In hindsight, Yvette Cooper probably wishes she’d waited for a break in the weather before launching her green paper.

So, instead of having a balanced discussion of what is likely to be an important development in housing policy, everybody is talking about the dangers of building on flood plains. Before we follow suit, we should take a moment to welcome many of the government’s proposals.

The paper sets a series of carrots and sticks intended to help raise housing supply by a third. This won’t be easy. For one thing, output from the private sector depends on what ends up in the planning bill and the state of the housing market – and here it’s worrying that Experian is forecasting a fall in the private sector’s growth rate as interest rates bite.

That said, plans to release public land, give councils more freedom to build and, of course, channel £8bn into social housing are clear signs that the government is serious about tackling affordability.

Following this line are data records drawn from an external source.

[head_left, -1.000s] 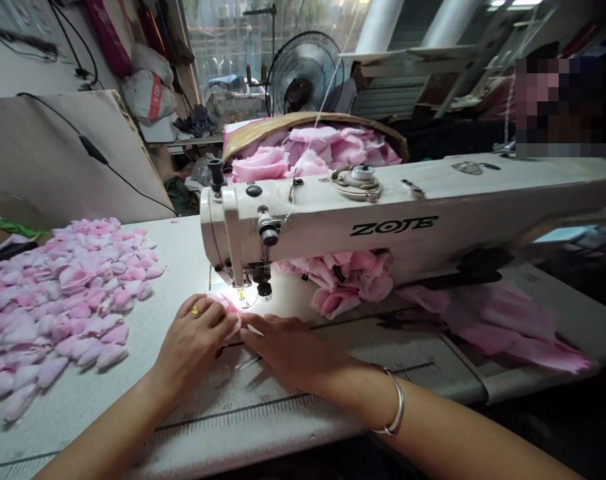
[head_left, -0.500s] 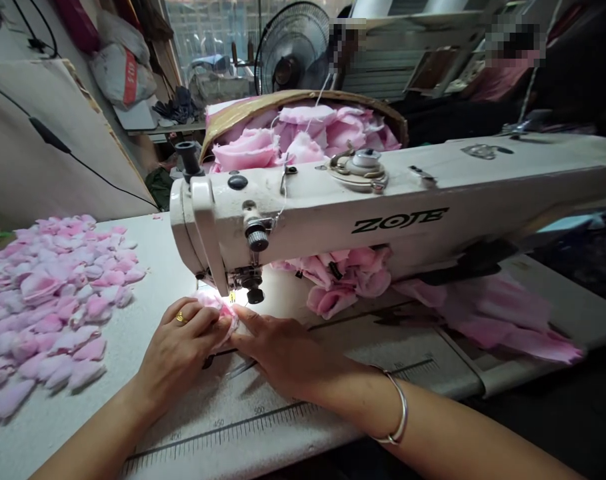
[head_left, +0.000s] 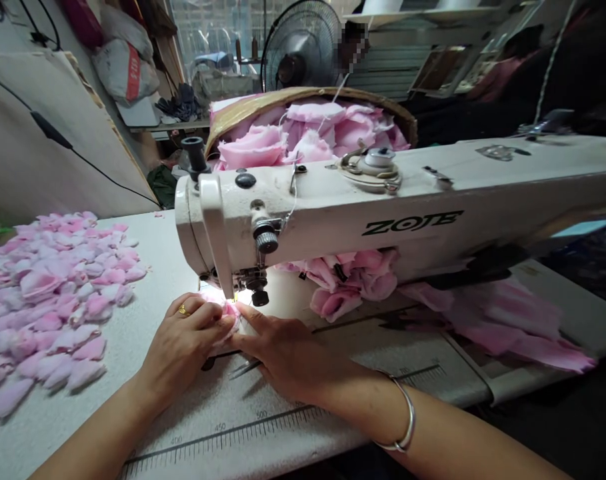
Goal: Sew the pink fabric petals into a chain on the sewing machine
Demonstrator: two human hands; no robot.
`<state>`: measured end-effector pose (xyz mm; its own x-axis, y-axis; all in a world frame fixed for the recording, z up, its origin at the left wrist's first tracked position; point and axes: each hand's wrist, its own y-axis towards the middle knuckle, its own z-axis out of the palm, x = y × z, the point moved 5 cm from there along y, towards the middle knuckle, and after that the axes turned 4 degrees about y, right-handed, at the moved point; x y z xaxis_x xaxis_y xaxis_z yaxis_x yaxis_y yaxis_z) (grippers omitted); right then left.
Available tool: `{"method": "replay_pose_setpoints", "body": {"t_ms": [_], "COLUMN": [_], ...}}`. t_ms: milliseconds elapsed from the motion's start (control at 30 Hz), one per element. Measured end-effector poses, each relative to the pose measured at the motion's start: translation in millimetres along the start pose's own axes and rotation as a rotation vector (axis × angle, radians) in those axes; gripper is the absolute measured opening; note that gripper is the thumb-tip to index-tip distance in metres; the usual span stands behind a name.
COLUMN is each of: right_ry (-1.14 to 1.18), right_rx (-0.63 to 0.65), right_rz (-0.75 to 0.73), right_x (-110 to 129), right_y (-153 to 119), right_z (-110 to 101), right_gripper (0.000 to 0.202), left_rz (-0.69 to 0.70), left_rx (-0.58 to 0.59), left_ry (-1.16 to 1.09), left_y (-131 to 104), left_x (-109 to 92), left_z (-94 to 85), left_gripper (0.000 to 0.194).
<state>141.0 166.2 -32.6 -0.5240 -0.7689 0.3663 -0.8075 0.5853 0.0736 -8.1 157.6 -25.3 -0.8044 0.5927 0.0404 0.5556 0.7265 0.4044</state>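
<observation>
A small piece of pink fabric [head_left: 231, 310] lies under the lit needle area of a white sewing machine [head_left: 323, 213]. My left hand [head_left: 183, 340], with a gold ring, has its fingers curled and pressed onto the fabric's left side. From the right, my right hand [head_left: 290, 353] pinches the fabric's edge between thumb and index finger, close to the presser foot. The fingers cover much of the piece, and the needle tip is hard to make out. A silver bangle circles my right wrist.
Many stuffed pink fabric petals [head_left: 57, 293] cover the table's left side. Pink fabric flowers [head_left: 350, 277] sit behind the needle, under the machine arm. More pink cloth [head_left: 507, 320] lies right. Behind stand a filled basket [head_left: 257, 103] and a fan [head_left: 300, 50]. People are in the background.
The camera view has shifted slightly, so the machine appears a little further right. Both hands stay on the fabric at the needle, with barely any movement.
</observation>
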Motion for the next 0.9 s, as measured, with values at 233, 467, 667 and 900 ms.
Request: {"method": "replay_pose_setpoints", "body": {"t_ms": [233, 467, 667, 900], "right_ry": [-0.002, 0.019, -0.165, -0.348], "right_rx": [-0.003, -0.056, -0.167, -0.131], "right_rz": [-0.027, 0.020, 0.190, 0.145], "right_x": [1.6, -7.1, -22.0, -14.9], "right_y": [0.7, -1.1, -0.5, 0.3], "right_z": [-0.7, -3.8, -14.1, -16.6], "right_gripper": [0.043, 0.041, 0.036, 0.021], "left_rz": [-0.011, 0.020, 0.100, 0.093], "left_rx": [-0.024, 0.003, -0.023, 0.049], "left_ry": [0.070, 0.111, 0.171, 0.093], "left_y": [6.2, 3.2, 2.3, -2.1], "left_x": [-6.1, -7.4, -13.9, -13.1], "left_z": [-2.2, 2.0, 0.6, 2.2], "left_gripper": [0.018, 0.025, 0.028, 0.033]}}
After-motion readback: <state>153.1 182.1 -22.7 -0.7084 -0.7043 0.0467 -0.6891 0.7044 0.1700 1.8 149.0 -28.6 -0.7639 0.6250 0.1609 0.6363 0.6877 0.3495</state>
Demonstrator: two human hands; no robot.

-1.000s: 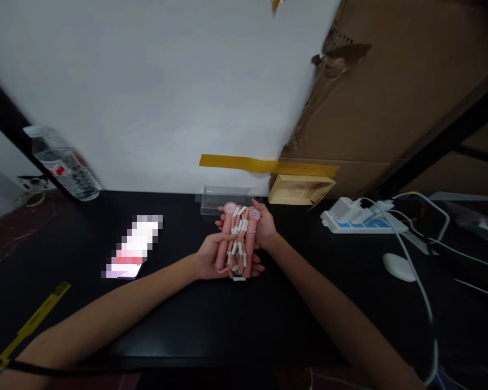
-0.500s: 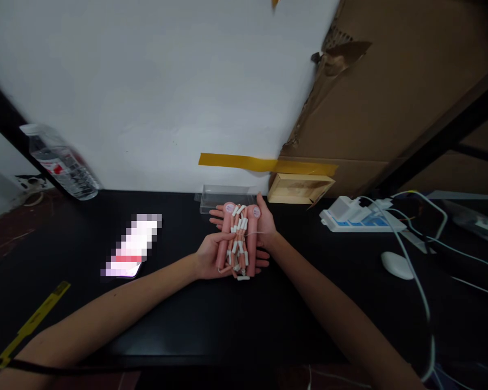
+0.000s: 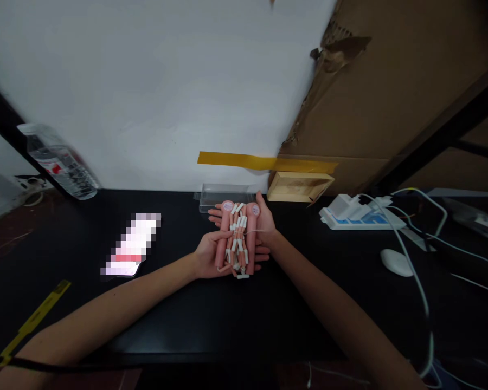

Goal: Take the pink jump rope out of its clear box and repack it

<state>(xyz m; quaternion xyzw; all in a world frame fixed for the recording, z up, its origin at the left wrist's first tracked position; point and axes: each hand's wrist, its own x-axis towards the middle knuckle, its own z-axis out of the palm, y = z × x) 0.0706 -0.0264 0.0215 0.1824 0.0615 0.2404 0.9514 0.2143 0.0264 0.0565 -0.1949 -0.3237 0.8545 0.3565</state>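
Observation:
A bundled jump rope with two pink handles and white and pink beads lies across both my palms, above the black desk. My left hand supports it from below, thumb resting over the left handle and fingertips showing past the right one. From the right, my right hand cradles the upper part, its thumb pointing up and its fingertips poking out at the left. A thin pale tie runs around the bundle. Just behind the hands sits a clear plastic box, partly covered by them.
To the left are a lit phone and a plastic bottle by the white board. At the right stand a shallow wooden box, a power strip with plugs and cables, and a white mouse. Yellow tape crosses the back.
Hands and jump rope stay almost in place. The whole view has shifted very slightly.

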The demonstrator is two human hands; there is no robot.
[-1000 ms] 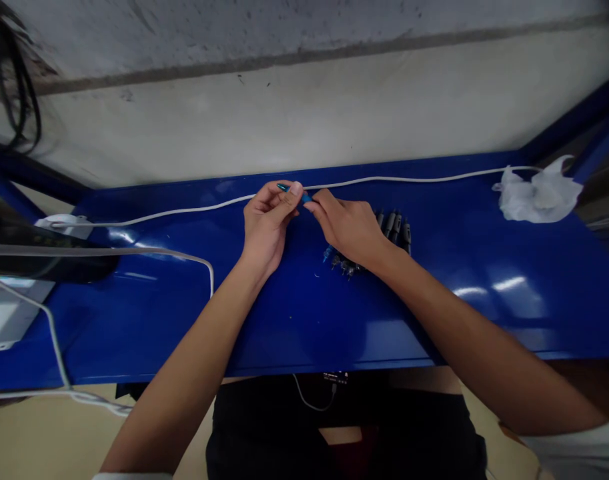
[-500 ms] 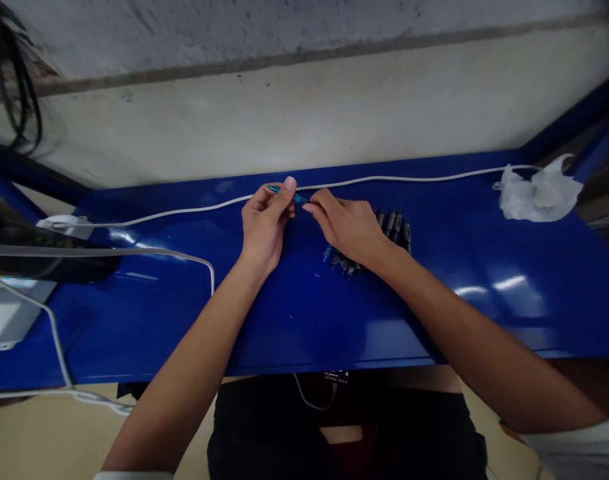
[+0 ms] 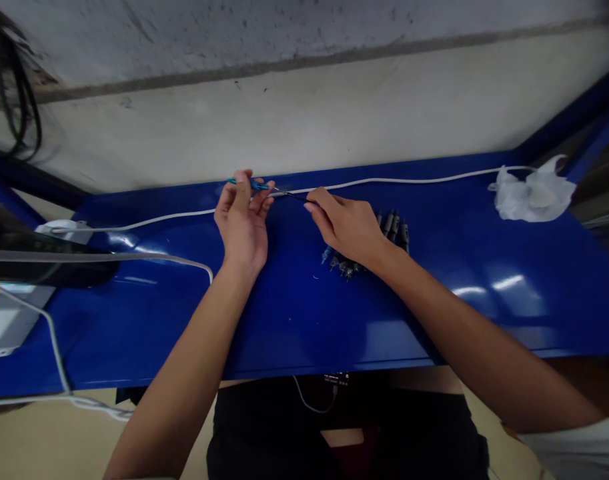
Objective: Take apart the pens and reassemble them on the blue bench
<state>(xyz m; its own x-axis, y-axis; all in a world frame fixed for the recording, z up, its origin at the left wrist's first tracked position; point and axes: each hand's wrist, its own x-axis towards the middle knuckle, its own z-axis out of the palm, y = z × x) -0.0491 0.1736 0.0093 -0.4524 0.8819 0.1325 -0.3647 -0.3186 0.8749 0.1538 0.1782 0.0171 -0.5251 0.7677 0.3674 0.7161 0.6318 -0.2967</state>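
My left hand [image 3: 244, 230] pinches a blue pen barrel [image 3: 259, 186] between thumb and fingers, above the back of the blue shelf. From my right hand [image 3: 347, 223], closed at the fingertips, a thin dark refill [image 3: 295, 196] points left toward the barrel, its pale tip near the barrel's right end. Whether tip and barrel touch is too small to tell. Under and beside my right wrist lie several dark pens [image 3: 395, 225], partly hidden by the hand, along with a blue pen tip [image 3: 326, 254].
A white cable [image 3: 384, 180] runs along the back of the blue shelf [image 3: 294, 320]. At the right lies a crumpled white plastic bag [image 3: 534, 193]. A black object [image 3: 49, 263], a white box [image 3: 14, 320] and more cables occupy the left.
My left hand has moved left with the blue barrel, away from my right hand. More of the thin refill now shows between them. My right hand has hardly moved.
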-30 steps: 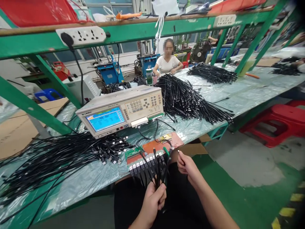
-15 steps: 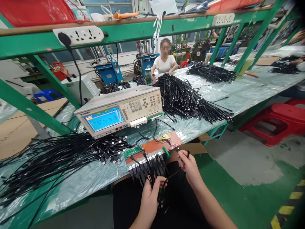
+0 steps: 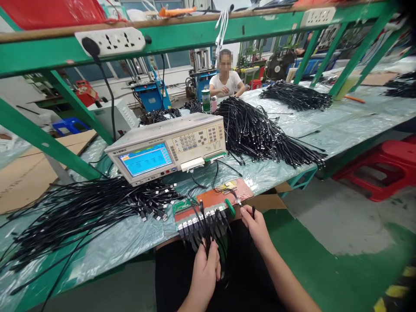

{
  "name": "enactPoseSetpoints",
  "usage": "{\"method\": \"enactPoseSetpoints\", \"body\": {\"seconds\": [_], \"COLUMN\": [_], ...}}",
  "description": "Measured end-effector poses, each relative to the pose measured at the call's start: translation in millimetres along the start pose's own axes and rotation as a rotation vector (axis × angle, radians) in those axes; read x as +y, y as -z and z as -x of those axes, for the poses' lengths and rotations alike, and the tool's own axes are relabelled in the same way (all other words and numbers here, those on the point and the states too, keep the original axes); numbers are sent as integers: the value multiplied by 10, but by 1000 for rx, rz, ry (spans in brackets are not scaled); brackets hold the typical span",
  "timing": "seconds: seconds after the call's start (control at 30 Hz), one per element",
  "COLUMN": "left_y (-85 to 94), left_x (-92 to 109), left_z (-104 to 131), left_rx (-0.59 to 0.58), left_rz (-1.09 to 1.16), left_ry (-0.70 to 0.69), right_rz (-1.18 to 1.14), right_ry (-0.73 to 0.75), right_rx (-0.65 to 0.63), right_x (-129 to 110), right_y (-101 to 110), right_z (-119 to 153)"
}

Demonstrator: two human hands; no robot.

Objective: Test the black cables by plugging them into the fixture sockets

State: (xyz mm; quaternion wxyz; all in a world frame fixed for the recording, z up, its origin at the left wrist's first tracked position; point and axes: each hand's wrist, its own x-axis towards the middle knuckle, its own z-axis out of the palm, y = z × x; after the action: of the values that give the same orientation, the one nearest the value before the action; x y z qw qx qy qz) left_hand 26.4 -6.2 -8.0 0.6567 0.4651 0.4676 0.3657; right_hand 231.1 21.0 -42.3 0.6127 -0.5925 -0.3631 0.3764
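My left hand (image 3: 207,262) is closed around several black USB cables (image 3: 204,225) below the front edge of the test board (image 3: 208,201). A row of white sockets (image 3: 198,219) runs along that edge, with black plugs in many of them. At the board's right end, my right hand (image 3: 256,226) pinches the end of a black cable, its tip at or very near a small connector (image 3: 239,203); whether it is inserted I cannot tell. A green clip-like loop (image 3: 230,207) sits just left of those fingers. Behind the board stands a cable tester (image 3: 169,147) with a lit blue screen.
Loose black cables (image 3: 81,216) spread over the left of the plastic-covered table (image 3: 107,255). A large cable pile (image 3: 260,130) lies right of the tester. Green frame posts (image 3: 48,138) rise at the left. A co-worker (image 3: 226,80) sits opposite. A red stool (image 3: 380,169) stands at right.
My right hand has brought its cable end up and left to the board's right end. My left hand stays on the cable bundle, with its fingers closer together. The view has shifted slightly.
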Motion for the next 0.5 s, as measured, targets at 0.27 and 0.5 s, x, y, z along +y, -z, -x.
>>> {"method": "enactPoseSetpoints", "body": {"seconds": [0.27, 0.5], "left_y": [0, 21], "left_x": [-67, -138], "left_z": [-11, -27], "left_rx": [-45, -72], "left_rz": [5, 46], "left_ry": [11, 98], "right_rz": [1, -1], "right_ry": [1, -12], "right_rx": [-10, -20], "right_x": [27, 22], "right_y": [12, 46], "right_z": [-16, -50]}}
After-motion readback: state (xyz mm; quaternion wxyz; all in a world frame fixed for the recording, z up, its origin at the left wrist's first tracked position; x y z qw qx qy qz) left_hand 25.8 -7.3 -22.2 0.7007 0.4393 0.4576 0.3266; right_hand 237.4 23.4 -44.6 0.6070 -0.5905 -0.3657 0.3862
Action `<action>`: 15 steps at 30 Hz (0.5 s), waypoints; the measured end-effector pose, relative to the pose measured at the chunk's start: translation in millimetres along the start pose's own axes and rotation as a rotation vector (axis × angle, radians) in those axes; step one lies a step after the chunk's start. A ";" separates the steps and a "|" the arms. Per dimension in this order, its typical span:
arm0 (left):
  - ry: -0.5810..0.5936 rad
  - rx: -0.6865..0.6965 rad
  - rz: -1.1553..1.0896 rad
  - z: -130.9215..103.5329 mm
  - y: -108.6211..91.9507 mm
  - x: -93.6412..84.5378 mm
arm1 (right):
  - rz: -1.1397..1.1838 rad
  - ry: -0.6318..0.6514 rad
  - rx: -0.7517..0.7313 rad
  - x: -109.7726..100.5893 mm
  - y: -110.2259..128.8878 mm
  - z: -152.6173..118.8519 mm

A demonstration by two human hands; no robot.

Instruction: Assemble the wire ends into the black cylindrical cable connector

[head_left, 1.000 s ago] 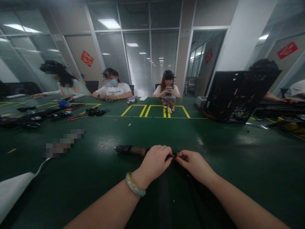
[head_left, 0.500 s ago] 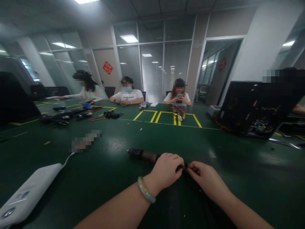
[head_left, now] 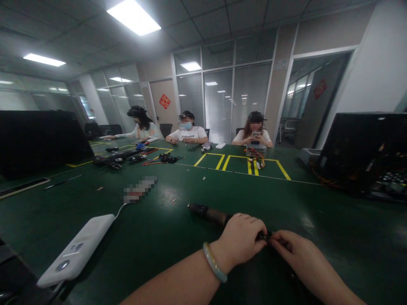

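Note:
A dark, slim cylindrical tool with a metal tip lies across the green table; it looks like an electric screwdriver. My left hand, with a bangle at the wrist, is closed over its rear part, fingers curled round it. Close to those fingertips, my right hand pinches with thumb and forefinger at the tool's back end. Between the two hands a small dark piece shows, too small and shaded to name. What lies beneath the right hand is dark and mostly hidden.
On the left lies a white power bank with a cable. Black computer cases or monitors stand at left and right. Bundled wires and a power supply sit further back. Several people sit across the green table.
The view has tilted up and turned left, so everything sits further right and mostly lower in the picture. Both hands keep nearly the same hold at the tool's back end.

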State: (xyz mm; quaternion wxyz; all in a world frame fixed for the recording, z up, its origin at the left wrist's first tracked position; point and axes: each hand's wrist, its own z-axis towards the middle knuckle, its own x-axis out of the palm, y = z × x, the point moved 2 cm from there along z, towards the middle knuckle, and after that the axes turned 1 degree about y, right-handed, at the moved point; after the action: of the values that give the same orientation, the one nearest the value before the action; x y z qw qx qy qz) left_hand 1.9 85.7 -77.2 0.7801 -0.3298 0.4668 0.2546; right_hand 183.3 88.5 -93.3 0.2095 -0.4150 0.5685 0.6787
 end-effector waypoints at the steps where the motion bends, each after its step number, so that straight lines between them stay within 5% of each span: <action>1: -0.004 0.001 -0.006 0.1 0.1 0.4 | -0.004 0.000 0.001 -0.2 0.2 0.0; 15: -0.035 -0.010 -0.029 2.9 -3.3 1.7 | -0.099 -0.139 -0.105 -3.9 9.8 -7.0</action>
State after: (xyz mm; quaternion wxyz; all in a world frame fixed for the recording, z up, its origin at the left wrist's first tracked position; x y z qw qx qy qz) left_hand 6.6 86.0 -76.9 0.7901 -0.3357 0.4470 0.2514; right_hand 180.4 80.0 -84.3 0.2599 -0.4049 0.4949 0.7236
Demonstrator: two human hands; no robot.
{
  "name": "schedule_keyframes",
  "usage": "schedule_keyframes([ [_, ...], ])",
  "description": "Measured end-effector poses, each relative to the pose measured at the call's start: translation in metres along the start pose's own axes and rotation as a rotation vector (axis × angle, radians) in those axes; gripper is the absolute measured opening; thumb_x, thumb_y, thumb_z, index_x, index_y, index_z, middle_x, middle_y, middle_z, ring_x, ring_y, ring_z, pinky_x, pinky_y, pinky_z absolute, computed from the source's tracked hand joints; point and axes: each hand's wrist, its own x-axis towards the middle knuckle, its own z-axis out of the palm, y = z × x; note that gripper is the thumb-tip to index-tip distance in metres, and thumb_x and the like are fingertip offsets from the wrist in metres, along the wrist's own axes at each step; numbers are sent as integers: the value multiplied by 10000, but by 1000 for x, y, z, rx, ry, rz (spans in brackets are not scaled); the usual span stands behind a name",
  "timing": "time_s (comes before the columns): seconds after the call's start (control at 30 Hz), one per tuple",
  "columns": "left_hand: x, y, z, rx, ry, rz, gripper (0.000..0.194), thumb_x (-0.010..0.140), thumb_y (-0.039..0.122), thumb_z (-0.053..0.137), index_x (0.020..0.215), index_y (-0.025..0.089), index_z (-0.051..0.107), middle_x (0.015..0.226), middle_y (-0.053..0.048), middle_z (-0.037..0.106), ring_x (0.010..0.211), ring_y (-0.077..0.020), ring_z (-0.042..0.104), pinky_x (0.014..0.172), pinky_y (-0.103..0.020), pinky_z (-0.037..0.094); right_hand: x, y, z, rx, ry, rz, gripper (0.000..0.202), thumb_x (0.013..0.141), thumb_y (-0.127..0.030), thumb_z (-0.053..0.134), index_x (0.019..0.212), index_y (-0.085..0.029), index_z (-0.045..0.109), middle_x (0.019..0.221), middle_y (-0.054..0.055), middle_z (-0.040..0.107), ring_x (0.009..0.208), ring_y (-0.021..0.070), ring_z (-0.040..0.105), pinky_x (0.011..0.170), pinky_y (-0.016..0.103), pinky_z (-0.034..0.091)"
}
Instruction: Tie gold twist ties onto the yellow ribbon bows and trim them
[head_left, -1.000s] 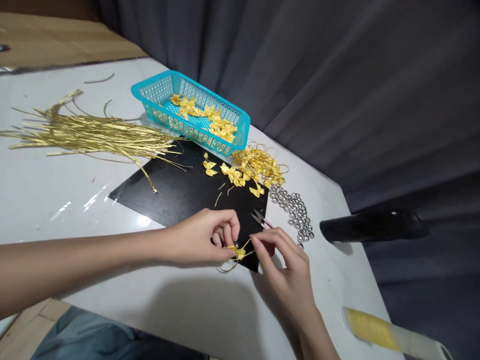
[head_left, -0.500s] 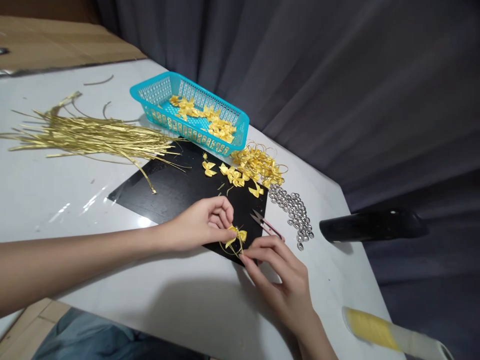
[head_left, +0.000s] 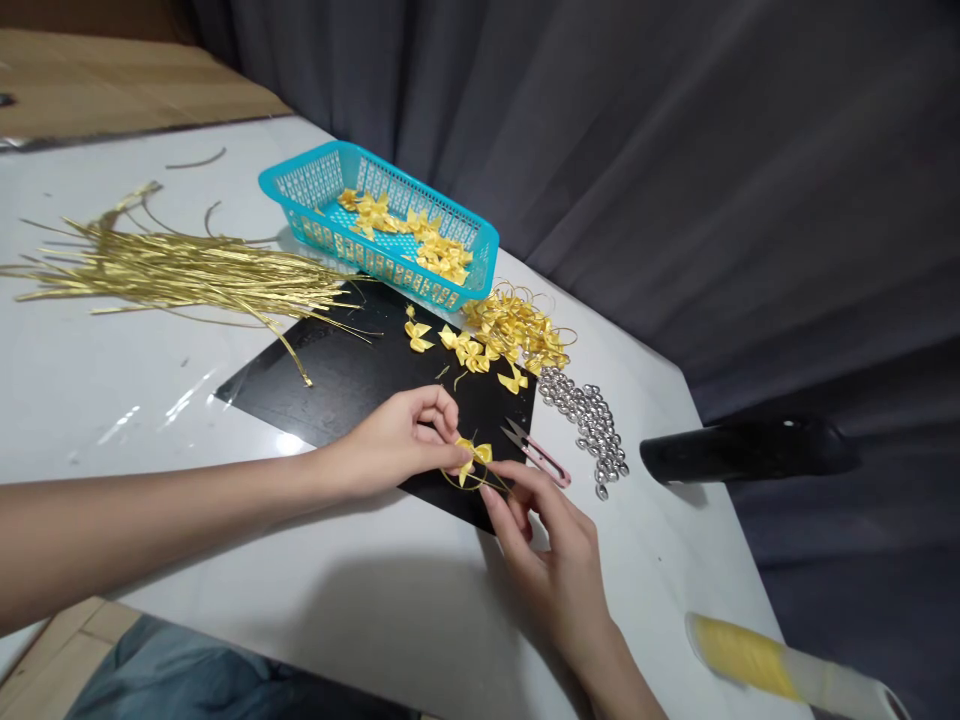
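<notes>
Between thumb and fingers, my left hand (head_left: 412, 440) pinches a yellow ribbon bow (head_left: 478, 455) above the near corner of a black mat (head_left: 337, 370). A thin gold cord (head_left: 469, 485) loops below the bow. My right hand (head_left: 551, 540), just to the right, has its thumb and index fingertip at the cord's end; the cord runs between them. Thread snips (head_left: 536, 455) with pink handles lie beyond the right hand, partly on the mat. Several loose yellow bows (head_left: 469, 350) rest along the mat's far side.
A turquoise basket (head_left: 375, 265) holds yellow bows. Beside it lie a heap of corded bows (head_left: 517, 325), silver beads (head_left: 589, 420) and a bundle of gold cords (head_left: 187, 270). A black cylindrical object (head_left: 742, 450) and a yellow-wound spool (head_left: 750, 655) are at the right.
My right hand has shifted slightly and swung the cord from pointing down to pointing right. The bow has turned a little in my left hand, which moved slightly left.
</notes>
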Motion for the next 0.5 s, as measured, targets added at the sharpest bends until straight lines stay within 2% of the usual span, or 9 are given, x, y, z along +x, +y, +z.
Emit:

For too long it has relied on section 106 agreements to increase supply. Let’s just hope councils’ special purpose vehicles are simpler to set up than local education partnerships were.

It will also be vital to persuade housing associations to leverage their assets, since that £8bn will not by itself deliver the desired 45,000 yearly uplift in affordable homes. Proposals to speed up development by rescinding planning permission for undeveloped schemes won’t go down well with housebuilders, but it’s a fair price to pay for the likely dropping of the planning gain supplement. Four alternatives to this are on the menu, and it would be good if the industry could agree on which is best. The idea of opening up eco-town competition to developers as well as local authorities is another good move.

But given that we’re in the midst of the worst flooding in modern history, it is inevitable that Cooper should have been asked about the question of building on flood plains. She was right to say housing should be situated on them, otherwise we couldn’t build housing in London, let alone the Thames Gateway. On the other hand, with the misery that floods bring fresh in our minds, we need to be confident that new developments will not be periodically submerged under four feet of filthy water.

What we don’t need is a kneejerk reaction. Since December, 2006 the Environment Agency (EA) has been given more power to veto development in high risk areas. Now it needs to take overall charge of flood risk and co-ordinate our response to it. At the moment, it controls flood defences along rivers and coasts, but Hull was undone by inadequate drainage, for which water companies and councils are vaguely responsible. But if the EA does take on that role, the recent cuts to its budget must also be reversed. Otherwise it won’t have the staff to process the planning applications – and the government will simply create another bureaucratic obstacle to its own policy.